Странные мысли время от времени посещали Мехмеда.
Исфараилов, таким образом, был джинном концентрированных страстей, порожденных большой печалью. Джинном воздушных замков, выстраиваемых в закатном небе и странным образом опускающихся на грешную и кровавую землю. Джинном мятущегося темного воздуха, заступающего на место божественно сияющего звездного небосвода.
"Мертвым не дано видеть звезды", вспомнил Мехмед странную фразу, выгравированную на рукоятке приобретенного им по случаю старинного клинка дамасской стали. Продавец, естественно, уверял, что этим клинком рубил головы неверным сам пророк Ваххаб, Мехмед же никак не мог взять в толк: для чего на другой стороне рукоятки выпукло изображен фрагмент звездного неба, а именно редкое и большую часть года скрытое космическими туманностями созвездие, которое древние египтяне называли Глазом Сета? Не дано видеть, помнится, подумал Мехмед, сжимая в ладони рукоятку, но ведь можно... ощущать. У него возникла какая-то совсем дурная мысль, что этот клинок весьма пригодится ему... где? И (не менее дурная, но горестная) мысль, что там, где он мог бы весьма ему пригодиться, Мехмед... окажется без клинка. Разжав руку, он обнаружил, что отпечатавшееся на ладони созвездие некоторое время присутствовало на коже в режиме исчезающего тиснения. Мехмед, к немалой радости выдававшего себя за антиквара, знатока древности продавца, заплатил за клинок не торгуясь.
Он не сомневался, что одной ногой (одним глазом?) Исфараилов здесь и сейчас, другой ногой (глазом) -- там, где не дано видеть звезды.
Мир расплывался, распадался, делился прямо на глазах (под ногами?). Безумие, бесстрастно (как будто думал не о себе) констатировал Мехмед, это составленная из воздушных прутьев (клинков?) клетка без ключа. Мехмед был мастером по составлению таких клеток и заключению в них себя самого. Ему стоило немалых трудов разогнуть еще не успевшие затвердеть прутья (клинки?), вырваться (вернуться) в обычный мир.

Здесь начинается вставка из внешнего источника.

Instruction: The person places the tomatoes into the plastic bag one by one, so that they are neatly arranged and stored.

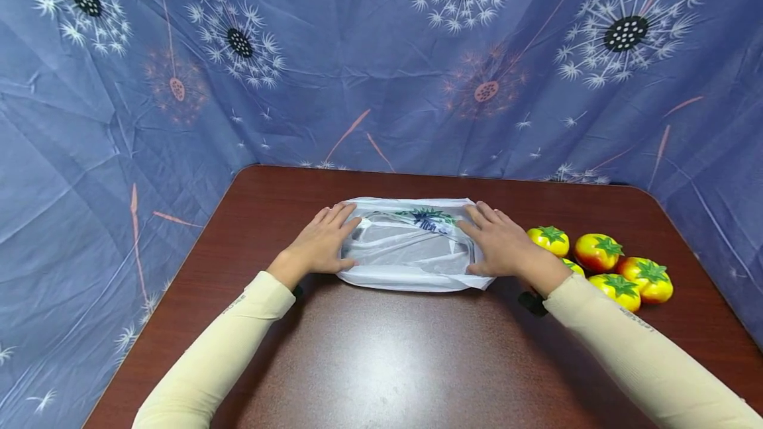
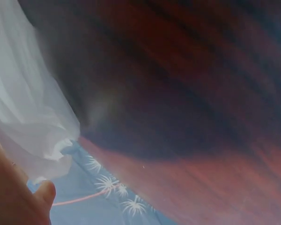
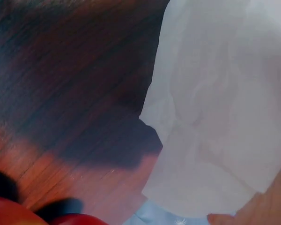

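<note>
A thin white plastic bag (image 1: 411, 278) with green and blue print lines a low rectangular container in the middle of the table, its edge folded outward over the rim. My left hand (image 1: 322, 238) rests at the left end of the bag, fingers straight and spread. At the opposite end my right hand (image 1: 499, 240) touches the bag in the same way, fingers extended over the rim. The left wrist view has the hanging bag side (image 2: 28, 84) beside part of the left hand (image 2: 18, 197). White film (image 3: 210, 103) fills much of the right wrist view; little of the right hand shows there.
Several shiny yellow-red fruits (image 1: 598, 252) with green leafy tops lie close together right of my right forearm. The dark reddish-brown table (image 1: 381, 343) has rounded far corners. Behind it hangs a blue cloth (image 1: 346, 71) with a dandelion pattern.
</note>
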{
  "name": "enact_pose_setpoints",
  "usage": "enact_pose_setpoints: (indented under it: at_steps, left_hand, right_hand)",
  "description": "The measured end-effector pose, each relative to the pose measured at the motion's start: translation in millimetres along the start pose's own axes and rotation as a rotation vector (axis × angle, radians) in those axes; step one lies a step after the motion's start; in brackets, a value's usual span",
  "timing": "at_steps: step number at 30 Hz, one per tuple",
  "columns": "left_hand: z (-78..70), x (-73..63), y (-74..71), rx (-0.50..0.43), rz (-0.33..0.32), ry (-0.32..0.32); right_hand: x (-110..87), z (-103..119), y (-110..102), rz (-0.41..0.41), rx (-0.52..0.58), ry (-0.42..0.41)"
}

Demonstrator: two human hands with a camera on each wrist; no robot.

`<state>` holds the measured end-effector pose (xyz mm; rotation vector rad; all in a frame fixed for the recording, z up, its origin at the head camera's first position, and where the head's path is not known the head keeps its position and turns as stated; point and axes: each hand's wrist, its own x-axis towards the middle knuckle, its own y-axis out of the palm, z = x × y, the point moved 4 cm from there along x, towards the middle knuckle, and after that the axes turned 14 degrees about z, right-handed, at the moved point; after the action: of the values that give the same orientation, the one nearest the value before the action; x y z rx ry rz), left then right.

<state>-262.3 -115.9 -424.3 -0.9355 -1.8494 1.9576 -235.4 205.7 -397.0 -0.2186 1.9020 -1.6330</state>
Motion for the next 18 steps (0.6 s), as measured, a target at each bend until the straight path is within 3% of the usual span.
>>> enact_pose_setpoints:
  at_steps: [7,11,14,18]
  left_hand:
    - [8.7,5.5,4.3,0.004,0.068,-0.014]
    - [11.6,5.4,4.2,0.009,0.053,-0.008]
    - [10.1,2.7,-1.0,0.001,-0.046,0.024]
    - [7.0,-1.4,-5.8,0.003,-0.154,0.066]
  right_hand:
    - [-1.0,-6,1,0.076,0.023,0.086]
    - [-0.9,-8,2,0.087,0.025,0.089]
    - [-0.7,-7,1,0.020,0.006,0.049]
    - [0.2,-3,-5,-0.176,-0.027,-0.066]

-- Только разве там еще функционирует русская власть? -- Мехмед подумал, что едва ли на всем Кавказе наберется и сотня человек в ботинках за тысячу долларов. Однако же судьбу Кавказа (и только ли его?) решали именно они.
Мехмед вернулся к мысли, что если человеческую жизнь уподобить реке, то внутри этой реки сразу много течений. И далеко не всегда то, которое у всех на виду, главное.
К примеру, Мехмеду и в голову не могло прийти, что отправной точкой в решении его дела (а Мехмед не сомневался, что Исфараилов пришел именно за этим) послужит достаточно спорный императив о "вечно бабьем" в славянской (русской) душе (власти), который Исфараилов довел до логического абсолюта, вообще отказав русским в праве на пол. Вечная жизнь, таким образом, протекала над любыми системами причинно-следственных связей, как над затонувшими кораблями, то есть была беззаконна, или (как Бог или сознание) творила сама себя как хотела и из чего хотела. Точно так же над формальными логикой и этикой (другими затонувшими кораблями) "протекали" большие деньги. Отсутствие законов, следовательно, представало единственным законом реки-жизни. У Мехмеда возникло противоречивое ощущение кристальной ясности, как если бы он смотрел на мир вниз с горной -- кавказской? -- вершины и одновременно из темной комнаты, где он ловил мифическую черную кошку, твердо зная, что ее там нет.
Ясность внутри тьмы.
Тьма внутри ясности.
Это называлось предвидением.
Мехмед ясно увидел себя внутри тьмы. Но эта тьма не была смертью. Он подумал, что это не предвидение, а бред, точнее, "бредвидение".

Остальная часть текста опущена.